**Work required:**
Would you transcribe word for word every line from the one containing "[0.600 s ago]" to the end of the data, both ends included, and leave out the rest?

**Information provided:**

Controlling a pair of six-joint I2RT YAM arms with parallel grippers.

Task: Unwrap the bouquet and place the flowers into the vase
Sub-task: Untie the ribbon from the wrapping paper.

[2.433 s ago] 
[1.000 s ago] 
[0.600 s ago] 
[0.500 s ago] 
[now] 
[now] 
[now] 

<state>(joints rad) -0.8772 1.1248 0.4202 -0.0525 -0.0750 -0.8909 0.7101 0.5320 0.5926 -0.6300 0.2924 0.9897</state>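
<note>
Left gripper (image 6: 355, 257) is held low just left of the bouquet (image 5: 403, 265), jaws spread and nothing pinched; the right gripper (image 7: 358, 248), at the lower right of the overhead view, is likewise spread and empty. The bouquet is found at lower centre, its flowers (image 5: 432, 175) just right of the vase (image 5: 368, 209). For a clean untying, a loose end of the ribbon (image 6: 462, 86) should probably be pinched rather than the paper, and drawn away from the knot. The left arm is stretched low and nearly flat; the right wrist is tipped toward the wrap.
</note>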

**Task result:**
[0.600 s ago] 
[0.500 s ago] 
[now] 
[now] 
[now] 

<state>(joints rad) -0.8772 1.1248 0.4202 -0.0525 -0.0750 -0.8909 0.7101 0.5320 0.5926 -0.6300 0.2924 0.9897</state>
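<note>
Left gripper (image 6: 355, 257) is held low just left of the bouquet (image 5: 403, 265), jaws spread and nothing pinched; the right gripper (image 7: 358, 248), at the lower right of the overhead view, is likewise spread and empty. The bouquet is found at lower centre, its flowers (image 5: 432, 175) just right of the vase (image 5: 368, 209). For a clean untying, a loose end of the ribbon (image 6: 462, 86) should probably be pinched rather than the paper, and drawn away from the knot. The left arm is stretched low and nearly flat; the right wrist is tipped toward the wrap.
</note>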

The exercise asks for nothing more than this.